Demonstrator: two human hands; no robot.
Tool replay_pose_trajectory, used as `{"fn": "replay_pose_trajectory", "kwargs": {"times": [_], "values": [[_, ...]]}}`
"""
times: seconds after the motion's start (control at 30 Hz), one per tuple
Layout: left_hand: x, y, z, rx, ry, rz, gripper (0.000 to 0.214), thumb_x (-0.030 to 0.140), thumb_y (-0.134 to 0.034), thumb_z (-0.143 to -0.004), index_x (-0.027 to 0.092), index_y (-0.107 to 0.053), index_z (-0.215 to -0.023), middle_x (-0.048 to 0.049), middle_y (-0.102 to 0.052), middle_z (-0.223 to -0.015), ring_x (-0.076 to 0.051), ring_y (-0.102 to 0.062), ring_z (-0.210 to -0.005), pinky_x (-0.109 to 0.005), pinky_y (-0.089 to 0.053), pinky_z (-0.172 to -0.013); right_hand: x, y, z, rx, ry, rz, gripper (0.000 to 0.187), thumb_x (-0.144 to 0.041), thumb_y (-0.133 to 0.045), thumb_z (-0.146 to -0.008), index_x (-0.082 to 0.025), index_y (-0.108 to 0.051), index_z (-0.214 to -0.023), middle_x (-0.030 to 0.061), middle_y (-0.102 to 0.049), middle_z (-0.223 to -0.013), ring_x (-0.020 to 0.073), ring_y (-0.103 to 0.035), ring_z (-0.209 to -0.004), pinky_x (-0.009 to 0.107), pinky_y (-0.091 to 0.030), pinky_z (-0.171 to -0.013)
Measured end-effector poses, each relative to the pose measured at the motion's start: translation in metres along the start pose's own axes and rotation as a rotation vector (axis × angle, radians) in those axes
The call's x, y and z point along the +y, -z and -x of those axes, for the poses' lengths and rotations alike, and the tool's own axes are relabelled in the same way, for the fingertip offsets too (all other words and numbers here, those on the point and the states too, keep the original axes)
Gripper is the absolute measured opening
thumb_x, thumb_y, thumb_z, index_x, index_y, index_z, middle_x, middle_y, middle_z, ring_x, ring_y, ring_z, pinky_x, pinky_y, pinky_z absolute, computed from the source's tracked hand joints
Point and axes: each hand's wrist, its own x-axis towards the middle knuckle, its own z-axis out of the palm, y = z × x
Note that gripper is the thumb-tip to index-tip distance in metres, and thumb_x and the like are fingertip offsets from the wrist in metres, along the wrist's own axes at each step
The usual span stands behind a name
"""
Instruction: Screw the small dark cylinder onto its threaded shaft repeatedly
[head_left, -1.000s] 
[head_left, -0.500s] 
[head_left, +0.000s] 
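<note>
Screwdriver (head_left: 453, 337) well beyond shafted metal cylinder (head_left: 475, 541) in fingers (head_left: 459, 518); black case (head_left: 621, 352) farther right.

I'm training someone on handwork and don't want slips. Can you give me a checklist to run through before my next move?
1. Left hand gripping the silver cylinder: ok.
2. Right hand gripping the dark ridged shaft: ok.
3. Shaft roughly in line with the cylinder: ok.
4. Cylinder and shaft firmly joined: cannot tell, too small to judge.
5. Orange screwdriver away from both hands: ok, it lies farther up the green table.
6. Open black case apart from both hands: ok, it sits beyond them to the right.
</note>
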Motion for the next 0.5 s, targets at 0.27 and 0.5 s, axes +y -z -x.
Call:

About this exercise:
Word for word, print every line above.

Exercise solution:
Demonstrator: two human hands; no robot.
Tool replay_pose_trajectory, used as `{"fn": "replay_pose_trajectory", "kwargs": {"times": [_], "values": [[_, ...]]}}`
"""
times: seconds after the motion's start (control at 30 Hz), one per tuple
Layout: left_hand: x, y, z, rx, ry, rz, gripper (0.000 to 0.214), thumb_x (-0.030 to 0.140), thumb_y (-0.134 to 0.034), thumb_z (-0.143 to -0.004), index_x (-0.027 to 0.092), index_y (-0.107 to 0.053), index_z (-0.215 to -0.023), middle_x (-0.048 to 0.049), middle_y (-0.102 to 0.052), middle_z (-0.223 to -0.015), ring_x (-0.076 to 0.051), ring_y (-0.102 to 0.062), ring_z (-0.210 to -0.005), pinky_x (-0.109 to 0.005), pinky_y (-0.089 to 0.053), pinky_z (-0.172 to -0.013); right_hand: x, y, z, rx, ry, rz, gripper (0.000 to 0.187), thumb_x (-0.144 to 0.041), thumb_y (-0.133 to 0.045), thumb_z (-0.146 to -0.008), index_x (-0.082 to 0.025), index_y (-0.108 to 0.051), index_z (-0.214 to -0.023), middle_x (-0.030 to 0.061), middle_y (-0.102 to 0.049), middle_z (-0.223 to -0.013), ring_x (-0.020 to 0.073), ring_y (-0.103 to 0.035), ring_z (-0.209 to -0.004), pinky_x (-0.009 to 0.107), pinky_y (-0.091 to 0.030), pinky_z (-0.171 to -0.013)
Measured end-effector poses, each relative to the pose measured at the motion's start: translation in metres along the start pose's own axes and rotation as a rotation vector (axis × angle, radians) in those axes
The call's x, y and z point along the +y, -z and -x of those axes, for the poses' lengths and rotations alike, and the tool's own axes are relabelled in the same way, for the fingertip offsets too (all other words and numbers here, those on the point and the states too, keep the original axes)
Gripper is the absolute measured opening
thumb_x, thumb_y, thumb_z, index_x, index_y, index_z, middle_x, middle_y, middle_z, ring_x, ring_y, ring_z, pinky_x, pinky_y, pinky_z absolute, computed from the source's tracked hand joints
Point and axes: each hand's wrist, its own x-axis towards the middle knuckle, its own z-axis out of the palm, y = z × x
Note that gripper is the thumb-tip to index-tip distance in metres, and thumb_x and the like are fingertip offsets from the wrist in metres, along the wrist's own axes at each step
The usual span stands behind a name
"""
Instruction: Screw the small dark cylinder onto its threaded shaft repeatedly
[head_left, -1.000s] 
[head_left, -0.500s] 
[head_left, +0.000s] 
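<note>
Screwdriver (head_left: 453, 337) well beyond shafted metal cylinder (head_left: 475, 541) in fingers (head_left: 459, 518); black case (head_left: 621, 352) farther right.

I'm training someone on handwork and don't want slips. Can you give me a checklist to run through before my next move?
1. Left hand gripping the silver cylinder: ok.
2. Right hand gripping the dark ridged shaft: ok.
3. Shaft roughly in line with the cylinder: ok.
4. Cylinder and shaft firmly joined: cannot tell, too small to judge.
5. Orange screwdriver away from both hands: ok, it lies farther up the green table.
6. Open black case apart from both hands: ok, it sits beyond them to the right.
</note>
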Motion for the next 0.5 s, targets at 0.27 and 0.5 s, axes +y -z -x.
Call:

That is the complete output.